Exactly as they appear, set down all of the records.

---+---

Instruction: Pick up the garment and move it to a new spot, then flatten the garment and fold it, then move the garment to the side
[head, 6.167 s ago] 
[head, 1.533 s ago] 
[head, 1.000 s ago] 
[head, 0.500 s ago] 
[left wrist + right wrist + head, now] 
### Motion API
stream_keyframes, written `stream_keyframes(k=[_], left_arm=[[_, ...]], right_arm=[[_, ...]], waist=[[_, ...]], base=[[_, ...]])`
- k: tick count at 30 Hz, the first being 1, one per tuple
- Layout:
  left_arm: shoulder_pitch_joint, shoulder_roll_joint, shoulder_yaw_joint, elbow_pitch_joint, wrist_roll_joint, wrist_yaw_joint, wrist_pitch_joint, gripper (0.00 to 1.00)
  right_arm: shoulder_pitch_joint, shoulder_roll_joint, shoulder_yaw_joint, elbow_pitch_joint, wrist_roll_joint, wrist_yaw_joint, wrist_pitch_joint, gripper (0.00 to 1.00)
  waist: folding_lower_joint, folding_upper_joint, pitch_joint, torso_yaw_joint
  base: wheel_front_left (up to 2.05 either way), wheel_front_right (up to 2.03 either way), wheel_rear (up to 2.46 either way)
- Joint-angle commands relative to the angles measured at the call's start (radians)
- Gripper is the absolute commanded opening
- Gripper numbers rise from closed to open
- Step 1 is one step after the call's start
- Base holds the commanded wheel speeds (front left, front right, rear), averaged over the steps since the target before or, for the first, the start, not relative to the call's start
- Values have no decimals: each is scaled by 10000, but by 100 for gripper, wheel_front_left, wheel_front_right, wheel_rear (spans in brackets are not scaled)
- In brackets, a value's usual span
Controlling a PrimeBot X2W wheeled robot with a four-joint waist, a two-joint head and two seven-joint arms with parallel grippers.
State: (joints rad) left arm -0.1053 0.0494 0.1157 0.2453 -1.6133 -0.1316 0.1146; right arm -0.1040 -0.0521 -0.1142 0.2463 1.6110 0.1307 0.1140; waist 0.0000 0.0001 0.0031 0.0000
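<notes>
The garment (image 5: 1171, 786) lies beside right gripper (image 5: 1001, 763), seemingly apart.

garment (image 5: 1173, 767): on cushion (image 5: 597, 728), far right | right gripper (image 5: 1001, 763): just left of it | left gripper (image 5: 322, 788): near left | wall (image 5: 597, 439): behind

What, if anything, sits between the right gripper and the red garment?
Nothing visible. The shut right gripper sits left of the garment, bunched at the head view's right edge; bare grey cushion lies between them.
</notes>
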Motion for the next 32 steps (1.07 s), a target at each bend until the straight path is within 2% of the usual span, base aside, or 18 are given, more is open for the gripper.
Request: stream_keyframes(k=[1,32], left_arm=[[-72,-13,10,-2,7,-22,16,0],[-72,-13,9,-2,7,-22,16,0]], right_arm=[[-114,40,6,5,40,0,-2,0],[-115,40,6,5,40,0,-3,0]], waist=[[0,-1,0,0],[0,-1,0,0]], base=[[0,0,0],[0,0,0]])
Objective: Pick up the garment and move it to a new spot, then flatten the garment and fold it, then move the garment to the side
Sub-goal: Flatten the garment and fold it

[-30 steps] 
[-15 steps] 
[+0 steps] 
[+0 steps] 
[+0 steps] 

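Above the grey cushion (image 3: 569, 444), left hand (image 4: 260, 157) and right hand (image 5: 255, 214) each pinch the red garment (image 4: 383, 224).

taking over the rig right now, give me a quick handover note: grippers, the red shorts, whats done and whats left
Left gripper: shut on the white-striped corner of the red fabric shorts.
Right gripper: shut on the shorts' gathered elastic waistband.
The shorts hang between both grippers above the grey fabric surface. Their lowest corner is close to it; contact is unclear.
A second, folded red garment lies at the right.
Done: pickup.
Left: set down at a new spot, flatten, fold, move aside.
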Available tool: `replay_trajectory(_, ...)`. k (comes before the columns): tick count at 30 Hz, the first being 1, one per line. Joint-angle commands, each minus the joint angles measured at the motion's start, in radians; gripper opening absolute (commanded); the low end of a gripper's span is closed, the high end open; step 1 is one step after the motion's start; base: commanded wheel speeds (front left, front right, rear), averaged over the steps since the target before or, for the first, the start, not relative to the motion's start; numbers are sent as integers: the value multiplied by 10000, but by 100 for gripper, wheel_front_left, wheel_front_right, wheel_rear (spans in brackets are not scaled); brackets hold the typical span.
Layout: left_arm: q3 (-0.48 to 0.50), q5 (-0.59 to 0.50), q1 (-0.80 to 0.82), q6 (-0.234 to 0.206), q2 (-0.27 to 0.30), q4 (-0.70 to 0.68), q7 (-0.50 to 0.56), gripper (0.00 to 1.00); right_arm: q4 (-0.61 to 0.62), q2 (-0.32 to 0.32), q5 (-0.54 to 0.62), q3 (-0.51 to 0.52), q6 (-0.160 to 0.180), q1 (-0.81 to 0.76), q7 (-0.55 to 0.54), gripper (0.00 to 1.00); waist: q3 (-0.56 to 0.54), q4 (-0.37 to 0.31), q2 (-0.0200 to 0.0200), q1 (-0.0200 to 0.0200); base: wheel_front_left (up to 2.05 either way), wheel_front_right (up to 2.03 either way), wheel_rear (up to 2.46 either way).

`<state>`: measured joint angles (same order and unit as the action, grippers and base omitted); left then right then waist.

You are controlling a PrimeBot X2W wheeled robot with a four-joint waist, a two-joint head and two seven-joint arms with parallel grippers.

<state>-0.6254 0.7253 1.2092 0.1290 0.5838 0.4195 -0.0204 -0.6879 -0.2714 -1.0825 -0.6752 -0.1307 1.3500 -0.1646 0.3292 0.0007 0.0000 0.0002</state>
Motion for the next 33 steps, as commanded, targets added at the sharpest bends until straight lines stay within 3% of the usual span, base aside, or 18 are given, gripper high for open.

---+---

- **Result of the task**:
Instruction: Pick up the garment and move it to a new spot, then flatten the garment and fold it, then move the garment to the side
[head, 6.167 s ago] 
[head, 1.533 s ago] 
[head, 1.000 s ago] 
[head, 0.500 s ago] 
[left wrist + right wrist + head, now] 
### Motion API
stream_keyframes, written `stream_keyframes(k=[_], left_arm=[[_, ...]], right_arm=[[_, ...]], waist=[[_, ...]], base=[[_, ...]])`
- k: tick count at 30 Hz, the first being 1, one per tuple
- Layout:
  left_arm: shoulder_pitch_joint, shoulder_roll_joint, shoulder_yaw_joint, elbow_pitch_joint, wrist_roll_joint, wrist_yaw_joint, wrist_pitch_joint, gripper (0.00 to 1.00)
  right_arm: shoulder_pitch_joint, shoulder_roll_joint, shoulder_yaw_joint, elbow_pitch_joint, wrist_roll_joint, wrist_yaw_joint, wrist_pitch_joint, gripper (0.00 to 1.00)
  waist: folding_lower_joint, folding_upper_joint, pitch_joint, torso_yaw_joint
  base: wheel_front_left (up to 2.05 either way), wheel_front_right (up to 2.03 either way), wheel_rear (up to 2.46 either way)
- Joint-angle commands relative to the angles measured at the call's start (radians)
- Gripper is the absolute commanded opening
- Gripper numbers rise from closed to open
- Step 1 is one step after the call's start
- Base holds the commanded wheel speeds (front left, front right, rear), averaged over the steps since the target before or, for the first, the start, not relative to the call's start
- Values have no decimals: each is scaled by 10000, but by 100 for gripper, wheel_front_left, wheel_front_right, wheel_rear (spans in brackets are not scaled)
- In brackets, a value's usual span
Controlling a PrimeBot X2W wheeled robot with a four-joint waist, a two-joint head and two seven-joint arms with parallel grippers.
State: (joints rad) left arm -0.1053 0.0494 0.1157 0.2453 -1.6133 -0.1316 0.1146; right arm -0.1040 -0.0521 -0.1142 0.2463 1.6110 0.1307 0.1140; waist 0.0000 0.0001 0.0031 0.0000
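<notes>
The garment (image 5: 1171, 786) lies beside right gripper (image 5: 1001, 763), seemingly apart.

garment (image 5: 1173, 767): on cushion (image 5: 597, 728), far right | right gripper (image 5: 1001, 763): just left of it | left gripper (image 5: 322, 788): near left | wall (image 5: 597, 439): behind

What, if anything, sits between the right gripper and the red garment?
Nothing visible. The shut right gripper sits left of the garment, bunched at the head view's right edge; bare grey cushion lies between them.
</notes>
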Motion for the next 32 steps (1.07 s), a target at each bend until the straight path is within 2% of the usual span, base aside, or 18 are given, more is open for the gripper.
Request: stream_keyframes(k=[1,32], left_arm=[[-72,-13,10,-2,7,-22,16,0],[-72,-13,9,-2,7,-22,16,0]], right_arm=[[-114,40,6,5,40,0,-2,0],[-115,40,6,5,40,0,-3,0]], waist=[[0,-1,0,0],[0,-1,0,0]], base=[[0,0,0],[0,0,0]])
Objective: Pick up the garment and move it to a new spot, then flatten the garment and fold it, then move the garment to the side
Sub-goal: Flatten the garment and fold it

[-30 steps] 
[-15 steps] 
[+0 steps] 
[+0 steps] 
[+0 steps] 

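Above the grey cushion (image 3: 569, 444), left hand (image 4: 260, 157) and right hand (image 5: 255, 214) each pinch the red garment (image 4: 383, 224).

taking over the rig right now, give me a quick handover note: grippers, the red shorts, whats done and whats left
Left gripper: shut on the white-striped corner of the red fabric shorts.
Right gripper: shut on the shorts' gathered elastic waistband.
The shorts hang between both grippers above the grey fabric surface. Their lowest corner is close to it; contact is unclear.
A second, folded red garment lies at the right.
Done: pickup.
Left: set down at a new spot, flatten, fold, move aside.
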Available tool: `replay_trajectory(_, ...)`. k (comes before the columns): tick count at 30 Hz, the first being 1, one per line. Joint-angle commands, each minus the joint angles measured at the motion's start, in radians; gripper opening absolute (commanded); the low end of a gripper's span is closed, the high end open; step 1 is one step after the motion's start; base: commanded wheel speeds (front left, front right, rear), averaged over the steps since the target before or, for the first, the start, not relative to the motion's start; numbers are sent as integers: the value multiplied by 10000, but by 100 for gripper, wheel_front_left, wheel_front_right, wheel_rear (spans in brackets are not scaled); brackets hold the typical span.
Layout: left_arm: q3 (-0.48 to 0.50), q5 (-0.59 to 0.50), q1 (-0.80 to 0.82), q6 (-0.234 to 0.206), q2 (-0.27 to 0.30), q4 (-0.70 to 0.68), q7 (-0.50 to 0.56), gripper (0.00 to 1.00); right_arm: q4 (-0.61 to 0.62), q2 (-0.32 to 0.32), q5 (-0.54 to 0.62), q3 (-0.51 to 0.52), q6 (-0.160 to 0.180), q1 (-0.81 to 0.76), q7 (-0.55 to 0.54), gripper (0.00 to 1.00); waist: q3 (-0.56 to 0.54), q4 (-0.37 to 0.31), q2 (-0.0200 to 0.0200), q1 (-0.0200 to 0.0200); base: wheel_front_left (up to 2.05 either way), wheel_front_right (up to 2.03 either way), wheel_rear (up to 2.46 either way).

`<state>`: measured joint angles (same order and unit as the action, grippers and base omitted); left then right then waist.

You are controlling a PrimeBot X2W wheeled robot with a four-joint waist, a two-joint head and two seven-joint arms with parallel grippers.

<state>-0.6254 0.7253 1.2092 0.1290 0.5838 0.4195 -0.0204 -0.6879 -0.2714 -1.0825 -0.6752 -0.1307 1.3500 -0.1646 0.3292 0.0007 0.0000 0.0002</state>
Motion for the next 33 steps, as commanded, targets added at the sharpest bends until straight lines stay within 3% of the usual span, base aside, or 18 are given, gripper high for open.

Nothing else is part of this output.